In 1916, Dewey published arguably his most famous work, Democracy and Education. Here, Dewey applied his theory of knowledge to education by positing schooling as an extension of civil society. Based on his theory of knowledge, Dewey argued that institutions for democratic governance are not sufficient for the creation and sustainability of democratic society. Rather, for Dewey, democracy flows from the inculcation of democratic habits within the populace. Schooling, then, has an integral role to play in the formation of these habits, preparing students and children for the demands of responsible membership within the democratic community.
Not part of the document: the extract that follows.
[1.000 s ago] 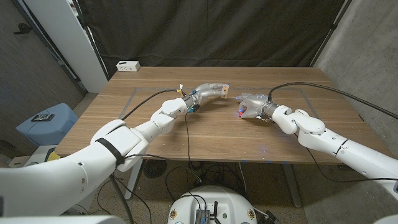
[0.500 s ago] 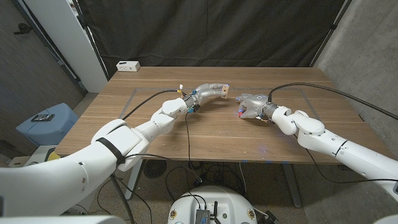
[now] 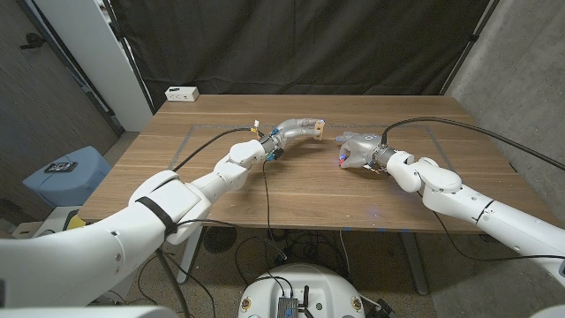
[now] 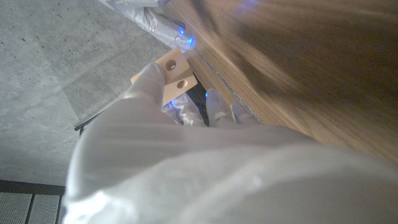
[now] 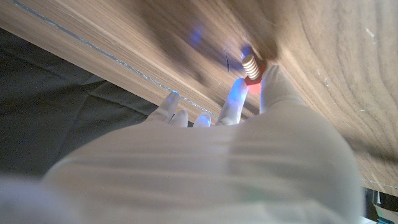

In addition to his enormous influence on philosophy and social science theorizing, Dewey maintained an ongoing political activism throughout his life, including involvement in women’s suffrage and the unionization of teachers. From 1919 to 1921, he lectured throughout Japan and China and made numerous educational reports in Mexico, South Africa, Turkey, and Russia.
In 1937, he presided over the Commission of Inquiry into the Charges Against Leon Trotsky in the Moscow Trials. Following his retirement from active teaching in 1930, he continued to work and publish vigorously until his death.
Bibliography:
- Boisvert, Raymond. John Dewey: Rethinking Our Time. Albany, N.Y.: SUNY Press, 1998.
- Field, Richard. “John Dewey (1859–1952).” Internet Encyclopedia of Philosophy, July 14, 2005, www.iep.utm.edu/d/dewey.htm.
- Sleeper, Ralph. The Necessity of Pragmatism: John Dewey’s Conception of Philosophy. New Haven:Yale University Press, 1986.
- Tiles, J. E., ed. John Dewey: Critical Assessments. New York: Routledge, 1992.